Problem to work on: Every line with "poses" in it should be copied from the data.

Data extracts START

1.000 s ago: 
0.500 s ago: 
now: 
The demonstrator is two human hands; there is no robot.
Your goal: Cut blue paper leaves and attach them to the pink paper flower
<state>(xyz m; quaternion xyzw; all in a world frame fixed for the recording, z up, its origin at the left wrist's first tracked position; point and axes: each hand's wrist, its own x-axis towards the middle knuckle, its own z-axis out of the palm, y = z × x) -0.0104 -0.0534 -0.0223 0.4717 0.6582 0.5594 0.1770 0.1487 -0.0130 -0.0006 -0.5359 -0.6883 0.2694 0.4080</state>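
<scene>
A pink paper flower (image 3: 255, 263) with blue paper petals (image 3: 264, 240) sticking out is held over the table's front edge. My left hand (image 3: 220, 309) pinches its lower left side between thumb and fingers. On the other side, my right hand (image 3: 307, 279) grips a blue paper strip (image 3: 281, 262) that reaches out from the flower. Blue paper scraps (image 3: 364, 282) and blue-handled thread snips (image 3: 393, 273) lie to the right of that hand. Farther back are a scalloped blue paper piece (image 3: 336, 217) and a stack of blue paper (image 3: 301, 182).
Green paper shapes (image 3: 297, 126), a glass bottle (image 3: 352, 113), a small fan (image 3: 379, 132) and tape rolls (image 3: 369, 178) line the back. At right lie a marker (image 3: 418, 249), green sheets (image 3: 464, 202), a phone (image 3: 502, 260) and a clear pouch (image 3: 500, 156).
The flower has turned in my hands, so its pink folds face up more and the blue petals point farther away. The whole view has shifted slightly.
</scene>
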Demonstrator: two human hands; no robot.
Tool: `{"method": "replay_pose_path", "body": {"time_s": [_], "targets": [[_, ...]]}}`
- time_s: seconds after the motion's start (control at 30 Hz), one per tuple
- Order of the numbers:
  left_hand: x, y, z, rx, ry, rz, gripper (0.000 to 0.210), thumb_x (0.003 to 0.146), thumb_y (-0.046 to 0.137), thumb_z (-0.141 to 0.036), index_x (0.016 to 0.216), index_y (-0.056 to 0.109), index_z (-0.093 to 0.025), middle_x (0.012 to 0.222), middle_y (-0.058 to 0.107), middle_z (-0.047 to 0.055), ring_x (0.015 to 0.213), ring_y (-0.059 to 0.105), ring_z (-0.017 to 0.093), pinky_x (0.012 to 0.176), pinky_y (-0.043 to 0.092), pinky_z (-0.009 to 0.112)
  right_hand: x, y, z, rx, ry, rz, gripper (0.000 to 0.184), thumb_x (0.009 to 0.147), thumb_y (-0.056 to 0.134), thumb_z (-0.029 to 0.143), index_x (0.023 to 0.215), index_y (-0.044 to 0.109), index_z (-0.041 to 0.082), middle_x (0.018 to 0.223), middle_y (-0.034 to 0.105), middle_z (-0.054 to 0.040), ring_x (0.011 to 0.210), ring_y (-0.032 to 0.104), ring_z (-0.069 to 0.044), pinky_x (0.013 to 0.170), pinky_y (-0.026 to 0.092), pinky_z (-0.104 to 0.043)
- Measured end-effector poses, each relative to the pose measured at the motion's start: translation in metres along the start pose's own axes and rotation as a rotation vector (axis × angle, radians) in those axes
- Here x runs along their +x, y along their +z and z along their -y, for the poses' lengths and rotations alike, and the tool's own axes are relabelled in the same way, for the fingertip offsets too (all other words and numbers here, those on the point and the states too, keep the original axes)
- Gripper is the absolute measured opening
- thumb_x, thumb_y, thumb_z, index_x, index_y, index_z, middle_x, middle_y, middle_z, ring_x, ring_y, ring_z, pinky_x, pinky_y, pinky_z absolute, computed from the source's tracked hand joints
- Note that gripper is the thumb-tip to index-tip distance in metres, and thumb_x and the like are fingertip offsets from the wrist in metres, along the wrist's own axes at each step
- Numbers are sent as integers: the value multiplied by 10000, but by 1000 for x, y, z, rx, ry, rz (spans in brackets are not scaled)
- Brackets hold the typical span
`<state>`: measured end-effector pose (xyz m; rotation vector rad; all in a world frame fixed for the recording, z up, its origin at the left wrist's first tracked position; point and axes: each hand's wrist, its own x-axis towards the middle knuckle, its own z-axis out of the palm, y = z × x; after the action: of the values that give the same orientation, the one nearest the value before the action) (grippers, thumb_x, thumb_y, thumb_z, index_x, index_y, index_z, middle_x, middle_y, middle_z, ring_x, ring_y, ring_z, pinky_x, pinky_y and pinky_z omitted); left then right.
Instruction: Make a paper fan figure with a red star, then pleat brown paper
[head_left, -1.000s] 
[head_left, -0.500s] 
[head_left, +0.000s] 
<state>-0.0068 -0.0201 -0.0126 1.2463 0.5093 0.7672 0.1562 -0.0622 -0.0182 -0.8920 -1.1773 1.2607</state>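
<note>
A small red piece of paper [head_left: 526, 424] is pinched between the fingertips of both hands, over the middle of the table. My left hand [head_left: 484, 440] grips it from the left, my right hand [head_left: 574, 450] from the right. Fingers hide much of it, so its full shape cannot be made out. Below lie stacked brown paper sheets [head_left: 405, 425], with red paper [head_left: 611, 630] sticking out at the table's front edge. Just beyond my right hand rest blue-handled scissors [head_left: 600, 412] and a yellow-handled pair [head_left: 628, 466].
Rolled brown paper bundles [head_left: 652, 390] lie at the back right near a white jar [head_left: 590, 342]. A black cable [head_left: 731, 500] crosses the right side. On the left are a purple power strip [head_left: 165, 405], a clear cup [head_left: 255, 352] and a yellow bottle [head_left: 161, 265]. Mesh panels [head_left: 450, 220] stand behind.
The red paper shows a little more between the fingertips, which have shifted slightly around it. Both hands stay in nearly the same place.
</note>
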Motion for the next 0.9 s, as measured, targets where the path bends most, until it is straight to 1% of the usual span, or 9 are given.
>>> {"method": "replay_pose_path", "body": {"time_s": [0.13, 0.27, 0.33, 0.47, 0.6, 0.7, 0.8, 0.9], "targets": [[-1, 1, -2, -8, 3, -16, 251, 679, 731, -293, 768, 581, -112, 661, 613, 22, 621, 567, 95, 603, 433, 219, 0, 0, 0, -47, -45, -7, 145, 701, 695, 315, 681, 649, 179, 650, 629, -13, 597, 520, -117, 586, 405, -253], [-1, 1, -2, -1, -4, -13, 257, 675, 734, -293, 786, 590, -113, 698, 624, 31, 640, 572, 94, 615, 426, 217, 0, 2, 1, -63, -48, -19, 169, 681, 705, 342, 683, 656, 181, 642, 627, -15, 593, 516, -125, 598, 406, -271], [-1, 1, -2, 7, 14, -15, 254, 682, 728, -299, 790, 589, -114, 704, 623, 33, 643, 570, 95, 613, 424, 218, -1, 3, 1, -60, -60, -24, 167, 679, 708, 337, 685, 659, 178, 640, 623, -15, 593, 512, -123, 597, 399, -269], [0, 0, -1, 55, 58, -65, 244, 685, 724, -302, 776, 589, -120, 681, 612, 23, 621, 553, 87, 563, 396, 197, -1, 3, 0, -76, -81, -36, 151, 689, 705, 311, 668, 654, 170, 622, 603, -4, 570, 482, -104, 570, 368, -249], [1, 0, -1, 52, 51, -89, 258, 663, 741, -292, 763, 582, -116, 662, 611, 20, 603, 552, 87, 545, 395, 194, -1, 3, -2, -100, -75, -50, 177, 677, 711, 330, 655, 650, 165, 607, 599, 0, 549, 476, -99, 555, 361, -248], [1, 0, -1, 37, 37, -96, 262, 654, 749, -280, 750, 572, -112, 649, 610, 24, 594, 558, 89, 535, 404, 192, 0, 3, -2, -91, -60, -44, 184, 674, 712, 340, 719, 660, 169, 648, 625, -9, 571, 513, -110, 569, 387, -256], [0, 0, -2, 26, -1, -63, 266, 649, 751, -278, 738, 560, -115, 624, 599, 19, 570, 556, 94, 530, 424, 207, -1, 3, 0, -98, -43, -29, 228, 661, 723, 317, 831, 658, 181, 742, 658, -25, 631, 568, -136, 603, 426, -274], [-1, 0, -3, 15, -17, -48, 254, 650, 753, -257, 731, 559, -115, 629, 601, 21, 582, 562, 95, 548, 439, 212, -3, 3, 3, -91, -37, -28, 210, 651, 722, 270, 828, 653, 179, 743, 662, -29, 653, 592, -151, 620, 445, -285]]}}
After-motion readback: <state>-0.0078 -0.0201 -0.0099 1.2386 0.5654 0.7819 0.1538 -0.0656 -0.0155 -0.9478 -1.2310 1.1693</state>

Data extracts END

Output for this exercise:
- Measured end-effector poses, each relative to the pose measured at the motion's start: translation in metres along the start pose's own axes and rotation as a rotation vector (axis × angle, radians) in those axes
- Here x runs along their +x, y along their +z and z along their -y, for the poses' lengths and rotations alike, and the tool's own axes are relabelled in the same way, for the fingertip offsets too (all other words and numbers here, those on the point and the states too, keep the original axes)

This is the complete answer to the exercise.